The task
Using the records below, write out the line with "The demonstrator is" and each line after it through the final one, exactly, and only those.

[Source data — start]

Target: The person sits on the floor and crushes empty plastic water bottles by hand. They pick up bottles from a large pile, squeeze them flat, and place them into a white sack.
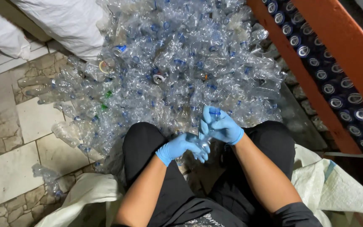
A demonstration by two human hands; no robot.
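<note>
Both my hands wear blue gloves and hold one clear plastic bottle (206, 136) between my knees. My right hand (221, 126) wraps the bottle's upper part near its blue cap. My left hand (181, 147) grips the lower part. Just in front of my hands lies a big heap of crushed clear plastic bottles (169, 63) with blue caps, spread over the tiled floor (13, 168).
White sacks (64, 21) lie at the top left, and another white sack (328, 185) sits open at my right side. An orange beam (307, 80) runs diagonally at right, with rows of blue cans (337, 80) behind it. Loose bottles (47, 176) lie at left.
</note>
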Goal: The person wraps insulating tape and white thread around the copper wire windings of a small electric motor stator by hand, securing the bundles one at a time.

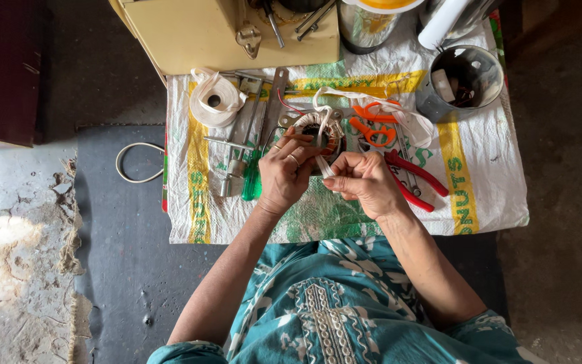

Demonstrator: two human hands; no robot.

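The left hand (pixel 285 172) curls over the near-left rim of a coil (pixel 320 135), fingers closed on it, steadying it on the sack (pixel 479 195). The right hand (pixel 365 180) sits just beside, nearer the body, its thumb and fingertips pinched on a white tape (pixel 323 165). The tape runs up and away from that pinch, over the coil's ring and off to the right in a loose loop (its long axis lies roughly away from the person). Both hands are close to the coil; the left is actually on it. Orange scissors (pixel 372 125) lie just beyond, red pliers (pixel 415 180) just right of the right hand, a tape roll (pixel 215 100) farther left.
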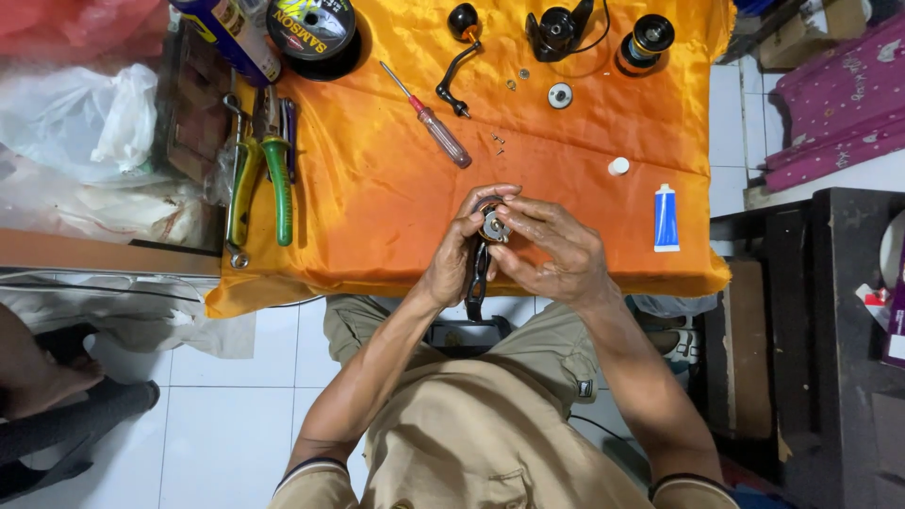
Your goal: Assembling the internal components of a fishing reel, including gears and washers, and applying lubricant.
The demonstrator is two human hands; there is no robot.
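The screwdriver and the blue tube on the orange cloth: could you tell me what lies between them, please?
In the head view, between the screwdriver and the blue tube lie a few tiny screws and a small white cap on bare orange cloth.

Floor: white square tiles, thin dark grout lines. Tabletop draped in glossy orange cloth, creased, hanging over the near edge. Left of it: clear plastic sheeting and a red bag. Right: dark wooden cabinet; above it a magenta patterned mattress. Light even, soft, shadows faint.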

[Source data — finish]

Task solution
The demonstrator is two human hands; there is no robot.
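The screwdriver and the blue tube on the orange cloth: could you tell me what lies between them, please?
In the head view, between the screwdriver and the blue tube lie a few tiny screws and a small white cap on bare orange cloth.

Floor: white square tiles, thin dark grout lines. Tabletop draped in glossy orange cloth, creased, hanging over the near edge. Left of it: clear plastic sheeting and a red bag. Right: dark wooden cabinet; above it a magenta patterned mattress. Light even, soft, shadows faint.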

No further output will be produced for this exercise.